Pesantren Shoul Līn hanyalah satu usaha kecil untuk memberikan pendidikan kepada anak-anak kami sendiri yang mulai memasuki usia sekitar 12 atau 13 tahun. Tidak ada lahan atau sarana gedung yang kami miliki. Bermodal konsep pendidikan yang kami yakini dan guru-guru yang mencintai pendidikan, kami menyewa sebuah gedung kecil berlantai tiga di kawasan Depok. Santri-santri awal kali ini adalah para anak-anak kami sendiri. Begitu juga guru-gurunya.
Nama “Shaolin” selama ini dikenal sebagai nama satu perguruan silat terkenal di China. Semula, nama itu kami ambil dengan menambahkan kata al-Islami, dengan harapan, para santri di pesantren ini memiliki tingkat ketrampilan dan kedisiplinan yang tinggi dalam olah jiwa dan olah raga, sehingga mereka menjadi manusia-manusia yang bermanfaat bagi diri dan sesama, sesuai dengan kadar dan potensi yang dikaruniakan Allah Subhanahu Wata’ala.

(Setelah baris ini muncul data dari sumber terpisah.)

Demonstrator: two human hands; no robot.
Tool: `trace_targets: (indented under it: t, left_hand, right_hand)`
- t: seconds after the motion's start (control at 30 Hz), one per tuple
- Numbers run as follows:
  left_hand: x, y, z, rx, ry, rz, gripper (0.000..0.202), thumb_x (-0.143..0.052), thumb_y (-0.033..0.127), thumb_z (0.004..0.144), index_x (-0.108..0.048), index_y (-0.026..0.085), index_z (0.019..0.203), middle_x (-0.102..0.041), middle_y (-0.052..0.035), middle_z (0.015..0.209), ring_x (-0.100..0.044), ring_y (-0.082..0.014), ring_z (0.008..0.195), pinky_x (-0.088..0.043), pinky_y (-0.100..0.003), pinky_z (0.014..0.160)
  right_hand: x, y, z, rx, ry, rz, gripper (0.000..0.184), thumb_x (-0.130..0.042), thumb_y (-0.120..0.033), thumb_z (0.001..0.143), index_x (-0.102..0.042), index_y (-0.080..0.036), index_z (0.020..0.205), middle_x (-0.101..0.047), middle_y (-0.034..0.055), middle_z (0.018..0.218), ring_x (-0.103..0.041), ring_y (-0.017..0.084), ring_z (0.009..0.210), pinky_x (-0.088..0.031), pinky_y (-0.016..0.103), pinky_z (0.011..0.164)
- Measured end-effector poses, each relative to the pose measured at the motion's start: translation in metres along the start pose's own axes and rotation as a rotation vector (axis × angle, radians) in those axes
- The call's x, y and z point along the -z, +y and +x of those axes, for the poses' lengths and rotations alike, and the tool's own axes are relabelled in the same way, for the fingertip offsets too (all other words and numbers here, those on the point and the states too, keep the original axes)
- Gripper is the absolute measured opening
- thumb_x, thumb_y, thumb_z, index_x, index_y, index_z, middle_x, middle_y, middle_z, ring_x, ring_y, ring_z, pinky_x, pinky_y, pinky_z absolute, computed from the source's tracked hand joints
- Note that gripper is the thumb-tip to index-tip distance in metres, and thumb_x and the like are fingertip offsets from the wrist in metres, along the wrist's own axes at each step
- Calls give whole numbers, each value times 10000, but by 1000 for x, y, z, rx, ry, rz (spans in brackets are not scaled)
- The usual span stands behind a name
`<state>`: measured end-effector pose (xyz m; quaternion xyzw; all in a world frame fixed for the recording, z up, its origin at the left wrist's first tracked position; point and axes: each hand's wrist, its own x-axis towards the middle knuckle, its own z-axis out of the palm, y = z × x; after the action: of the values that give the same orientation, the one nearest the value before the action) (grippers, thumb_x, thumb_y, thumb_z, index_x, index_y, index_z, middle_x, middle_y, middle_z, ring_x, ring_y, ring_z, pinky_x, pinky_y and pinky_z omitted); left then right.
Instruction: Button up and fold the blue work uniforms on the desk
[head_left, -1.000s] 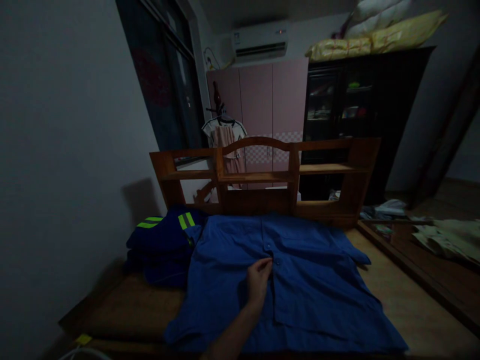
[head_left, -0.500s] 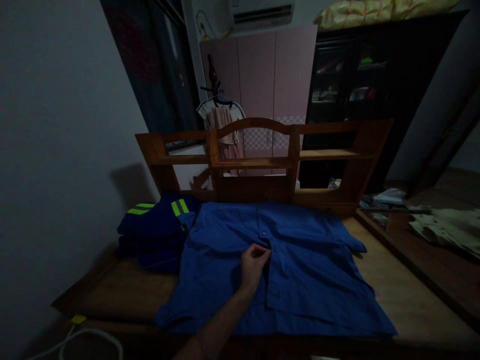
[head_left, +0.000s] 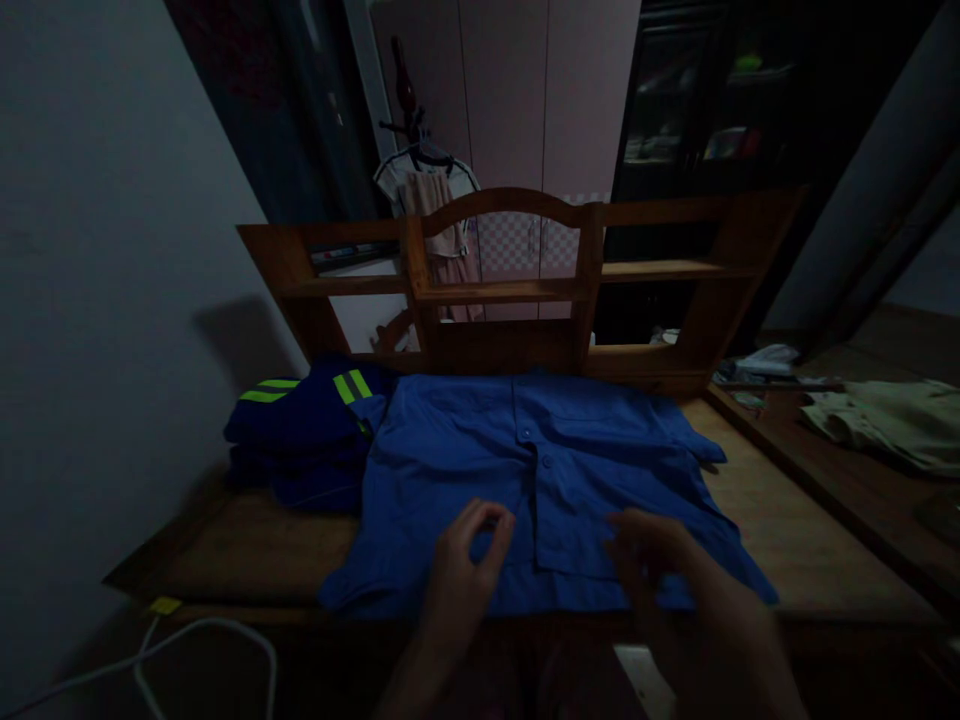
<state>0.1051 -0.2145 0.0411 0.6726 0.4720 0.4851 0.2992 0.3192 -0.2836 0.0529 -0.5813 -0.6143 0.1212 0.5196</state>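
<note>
Blue short-sleeved button-front shirt lies spread flat below and beyond both hands; creased cloth, lower front edges parted. Left hand is over it, thumb and fingers curled into a loop; can't tell if tips meet. Right hand curled, blurred; can't tell its grip. Smooth pale wooden board underneath. Beyond-left of left hand: bundled navy garment, yellow-green strips. Past both hands: arched wooden headboard, then pink wardrobe, dim room.
</note>
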Motion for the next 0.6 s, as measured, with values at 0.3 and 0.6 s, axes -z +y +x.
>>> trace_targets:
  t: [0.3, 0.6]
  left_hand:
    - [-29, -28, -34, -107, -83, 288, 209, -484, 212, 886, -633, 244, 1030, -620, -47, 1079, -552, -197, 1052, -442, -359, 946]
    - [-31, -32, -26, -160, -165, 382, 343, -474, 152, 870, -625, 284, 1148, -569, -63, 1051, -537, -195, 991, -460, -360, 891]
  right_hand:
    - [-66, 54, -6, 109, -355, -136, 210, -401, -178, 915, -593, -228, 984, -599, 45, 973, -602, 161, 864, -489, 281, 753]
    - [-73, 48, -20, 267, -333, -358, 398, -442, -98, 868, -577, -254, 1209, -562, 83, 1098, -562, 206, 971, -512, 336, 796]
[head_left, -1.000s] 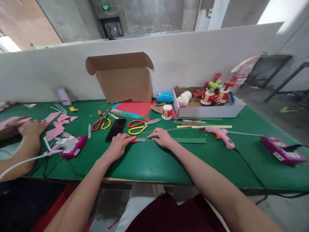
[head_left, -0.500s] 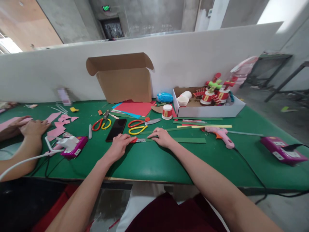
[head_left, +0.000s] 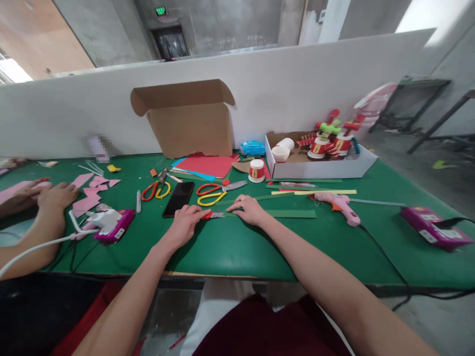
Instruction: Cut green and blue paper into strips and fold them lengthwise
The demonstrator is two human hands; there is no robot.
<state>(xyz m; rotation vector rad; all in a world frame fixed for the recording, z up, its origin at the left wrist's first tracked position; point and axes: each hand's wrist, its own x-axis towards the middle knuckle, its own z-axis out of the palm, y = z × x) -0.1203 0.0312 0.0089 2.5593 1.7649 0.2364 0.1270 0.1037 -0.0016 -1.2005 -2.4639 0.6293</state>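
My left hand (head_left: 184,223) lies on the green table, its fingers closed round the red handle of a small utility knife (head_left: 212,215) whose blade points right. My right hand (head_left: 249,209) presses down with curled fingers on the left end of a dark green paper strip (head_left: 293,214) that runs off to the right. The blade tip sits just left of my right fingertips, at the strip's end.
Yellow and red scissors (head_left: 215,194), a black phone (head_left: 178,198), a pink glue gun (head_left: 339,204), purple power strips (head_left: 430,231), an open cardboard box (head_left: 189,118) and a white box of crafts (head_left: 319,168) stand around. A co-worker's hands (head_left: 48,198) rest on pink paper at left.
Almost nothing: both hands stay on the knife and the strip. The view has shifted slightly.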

“Disiplin” adalah kata kunci bagi suatu keberhasilan. Prof. Syed Muhammad Naquib al-Attas, dalam konferensi internasional pertama tentang Pendidikan Islam di Mekkah, tahun 1977, sudah mengemukakan satu teori penting, bahwa akar masalah yang paling mendasar dari umat Islam saat ini adalah “loss of adab” atau hilang adab. Prof. Naquib al-Attas adalah ilmuwan Muslim kontemporer yang dikenal sebagai perumus konsep adab dan ta’dib di dunia Islam. Dalam pengantarnya untuk buku Aims and Objectives of Islamic Education (Jeddah: King Abdul Aziz University, 1979), al-Attas menjelaskan, bahwa yang ia maksud sebagai “loss of adab” adalah: “lost of discipline – the discipline of body, mind, and soul.”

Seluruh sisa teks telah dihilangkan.